Every Mike Trout season ends like this

Not again...

Not again…
Illustration: Getty Images

It’s becoming part of the MLB schedule at this point. Pink bats on Mother’s Day, and purple on Father’s Day. All-Star Game in July. Trade deadline at the end of July. And then a discussion of whether Mike Trout, who hasn’t played since May 17 due to a right calf strain, will be shut down for the season somewhere in the middle of August or beginning of September.

We’re doing it again. GM Perry Minisian says there are no plans, which is usually what’s said before those plans get drawn up. It sounds a little silly to be discussing this about a 30-year-old. This isn’t a pitcher building endurance on his pitching arm. This isn’t a prospect. It’s not a quarterback for a team missing the playoffs who will be needed for the more important battles ahead. It’s Mike Trout. What is there to preserve him for?

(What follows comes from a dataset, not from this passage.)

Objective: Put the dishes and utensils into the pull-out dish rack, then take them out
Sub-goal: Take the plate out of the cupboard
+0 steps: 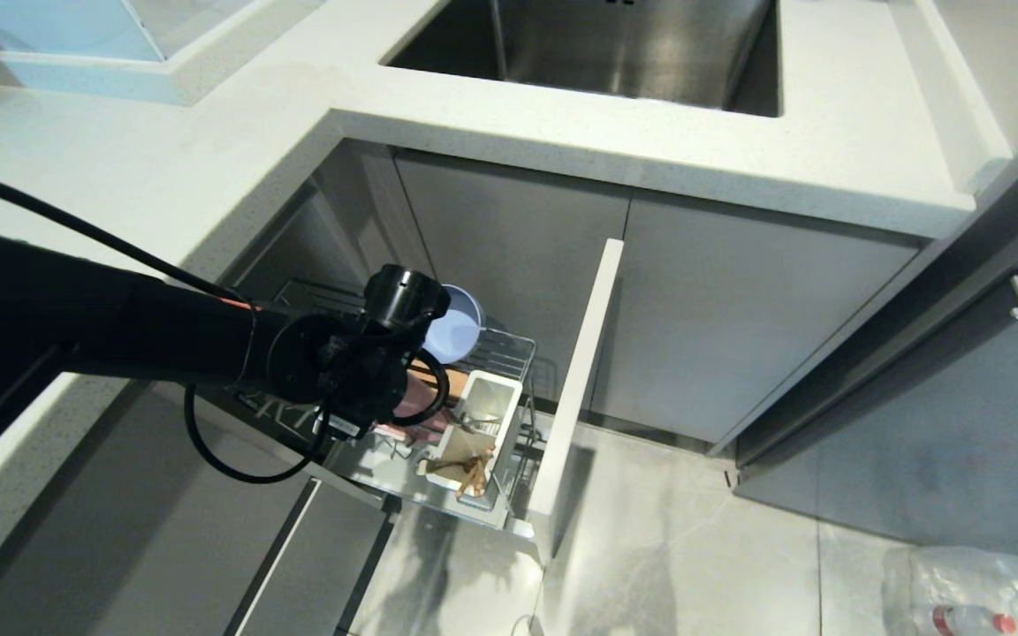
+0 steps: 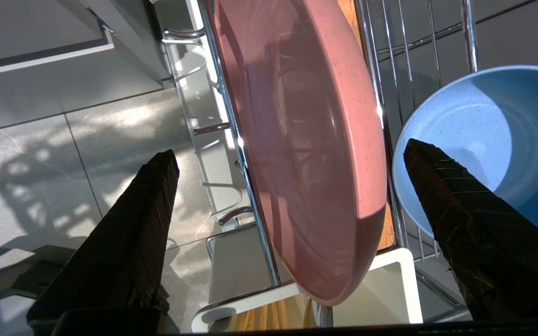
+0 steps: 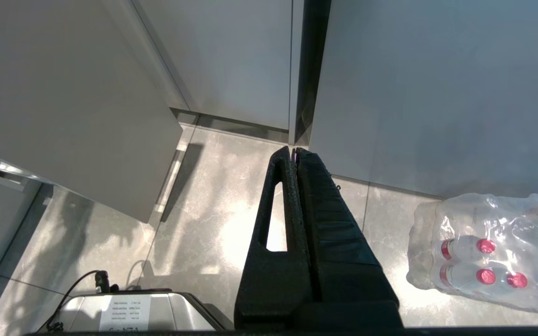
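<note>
Your left gripper's (image 2: 292, 156) two fingers (image 2: 124, 242) stand spread wide, one on each side of the single pink plate (image 2: 306, 154) and touching neither face of it. You have that plate standing on edge in the pull-out dish rack (image 2: 231, 116), between the chrome wires, its lower rim just above the white utensil cup (image 2: 390, 275). One blue-grey bowl (image 2: 493, 140) sits tipped on its side right beside the plate, and your far finger overlaps it in the wrist view; whether they touch you cannot tell.

From the head view, your left arm reaches in from the left over the open rack (image 1: 509, 353), hiding most of the plate (image 1: 403, 408), while the bowl (image 1: 454, 331) shows behind the wrist with its hollow facing the camera. The one utensil cup (image 1: 482, 433) stands at the rack's near side, with light wooden sticks and one slim metal utensil (image 1: 471, 421) lying in it; how many sticks you cannot count. The rack's front panel (image 1: 575, 389) stands out from the cabinets below the white desk (image 1: 650, 141), which carries one steel sink (image 1: 615, 44).

Your right gripper (image 3: 293, 150) hangs parked over the tiled floor (image 3: 213, 224), its two fingers pressed together. One shrink-wrapped pack of bottles (image 3: 488, 252) lies on the floor nearby, three red caps showing.
</note>
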Controlling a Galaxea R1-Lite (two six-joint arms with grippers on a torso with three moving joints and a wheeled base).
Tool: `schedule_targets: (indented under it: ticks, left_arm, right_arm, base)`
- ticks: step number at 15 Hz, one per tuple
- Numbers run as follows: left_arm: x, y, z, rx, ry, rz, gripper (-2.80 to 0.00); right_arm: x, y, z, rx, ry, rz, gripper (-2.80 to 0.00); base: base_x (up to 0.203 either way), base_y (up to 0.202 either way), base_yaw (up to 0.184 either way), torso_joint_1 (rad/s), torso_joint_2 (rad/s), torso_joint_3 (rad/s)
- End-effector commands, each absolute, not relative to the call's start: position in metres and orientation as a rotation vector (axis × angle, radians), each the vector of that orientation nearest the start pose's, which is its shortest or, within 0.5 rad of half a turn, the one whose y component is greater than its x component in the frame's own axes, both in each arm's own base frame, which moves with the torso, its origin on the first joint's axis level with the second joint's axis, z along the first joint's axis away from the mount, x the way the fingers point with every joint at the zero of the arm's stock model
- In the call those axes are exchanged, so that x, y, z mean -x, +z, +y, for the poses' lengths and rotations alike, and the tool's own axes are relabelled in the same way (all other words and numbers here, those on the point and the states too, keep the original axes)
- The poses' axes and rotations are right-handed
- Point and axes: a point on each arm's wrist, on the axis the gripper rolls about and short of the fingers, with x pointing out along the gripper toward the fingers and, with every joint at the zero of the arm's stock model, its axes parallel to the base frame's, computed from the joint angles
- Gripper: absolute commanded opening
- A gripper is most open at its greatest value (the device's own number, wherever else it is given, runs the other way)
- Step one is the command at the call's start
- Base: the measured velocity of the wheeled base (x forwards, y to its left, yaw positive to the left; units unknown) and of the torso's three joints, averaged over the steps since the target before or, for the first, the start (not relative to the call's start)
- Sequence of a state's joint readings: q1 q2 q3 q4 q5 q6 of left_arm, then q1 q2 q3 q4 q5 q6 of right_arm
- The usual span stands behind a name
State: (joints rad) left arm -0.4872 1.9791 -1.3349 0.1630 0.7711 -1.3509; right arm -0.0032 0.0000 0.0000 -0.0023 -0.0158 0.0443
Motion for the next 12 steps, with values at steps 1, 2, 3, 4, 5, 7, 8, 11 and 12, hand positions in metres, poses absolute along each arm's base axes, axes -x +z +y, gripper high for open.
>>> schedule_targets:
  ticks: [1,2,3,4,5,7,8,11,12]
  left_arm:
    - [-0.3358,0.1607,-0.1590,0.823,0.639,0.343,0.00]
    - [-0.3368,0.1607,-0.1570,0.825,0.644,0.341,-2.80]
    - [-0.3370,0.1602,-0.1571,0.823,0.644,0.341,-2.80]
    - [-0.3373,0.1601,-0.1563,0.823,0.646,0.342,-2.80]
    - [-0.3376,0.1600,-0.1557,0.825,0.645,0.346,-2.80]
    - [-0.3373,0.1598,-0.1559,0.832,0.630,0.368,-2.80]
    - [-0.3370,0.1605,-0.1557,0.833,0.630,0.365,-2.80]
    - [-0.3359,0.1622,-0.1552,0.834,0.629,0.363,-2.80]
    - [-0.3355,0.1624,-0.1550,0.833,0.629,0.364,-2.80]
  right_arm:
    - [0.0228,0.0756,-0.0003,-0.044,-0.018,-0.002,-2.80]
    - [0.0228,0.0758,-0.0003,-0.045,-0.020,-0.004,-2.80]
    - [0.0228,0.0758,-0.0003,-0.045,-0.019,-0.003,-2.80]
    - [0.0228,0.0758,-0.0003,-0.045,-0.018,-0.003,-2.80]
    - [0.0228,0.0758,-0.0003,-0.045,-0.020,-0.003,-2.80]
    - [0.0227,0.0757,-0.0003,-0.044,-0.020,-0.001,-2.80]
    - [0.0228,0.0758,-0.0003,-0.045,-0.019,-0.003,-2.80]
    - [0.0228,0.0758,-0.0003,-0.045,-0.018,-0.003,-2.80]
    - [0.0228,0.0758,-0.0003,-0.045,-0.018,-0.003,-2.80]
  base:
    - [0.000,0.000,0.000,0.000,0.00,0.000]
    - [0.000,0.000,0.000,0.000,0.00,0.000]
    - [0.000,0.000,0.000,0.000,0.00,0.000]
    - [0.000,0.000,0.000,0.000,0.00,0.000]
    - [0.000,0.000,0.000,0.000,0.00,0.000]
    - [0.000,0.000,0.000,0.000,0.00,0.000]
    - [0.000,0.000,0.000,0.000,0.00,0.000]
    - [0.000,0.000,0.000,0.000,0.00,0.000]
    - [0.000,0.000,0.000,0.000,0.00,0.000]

Well, next year. But preserving Trout for what lies ahead has become tiresome and futile. The Angels appear to be a little more on the upward trajectory than before, as Jo Adell and Brandon Marsh are up now. Reid Detmers is in the rotation. Shohei Ohtani has shown everyone what is possible on a baseball field that we didn’t conceive of before, and is the first teammate of Trout’s that can actually claim to at least be near the orbit that Trout has called home. Maybe there’s hope now, and the Angels would look world-class stupid if they turned his calf injury into something that lingers into next year.

This discussion of saving Trout for another day is always followed by what a waste it’s all been and what a shame it’s taken place in some parking lot in Orange County off a couple freeways and nothing else. That’s how things get judged now, and I’ve done it. If Trout’s glorious career wasn’t in service of something greater, then it was all pointless. That’s how this LeBron vs. MJ debate got so goddamn tedious, pivoting on what really is a nearly infinitesimal amount of games considering how many each have played. Sometimes it isn’t just whether you won or lost.

Barry Sanders is rarely discussed as having wasted his career. And he played for the fucking Lions. Maybe the Lions wasted him, but that’s how it’s always framed. If Trout were to finish the rest of his career like this, we’d probably see him the same way. Yeah, it sucks he never played in a World Series, but we’re blessed to have seen him at all, is what we’ll say if that’s how it goes. Those are the hushed tones in which we speak of Sanders. The Lions’ lack of success hasn’t stopped Sanders from entering in the discussion of “greatest of all time.”

It would be nice though, just once, for Trout to return from the IL with the Angels saying, “We need him back” to be the difference between winning the AL West or not. To not hold him off for some day that we can’t guarantee will actually arrive. He can’t keep being preserved before it all goes off the boil.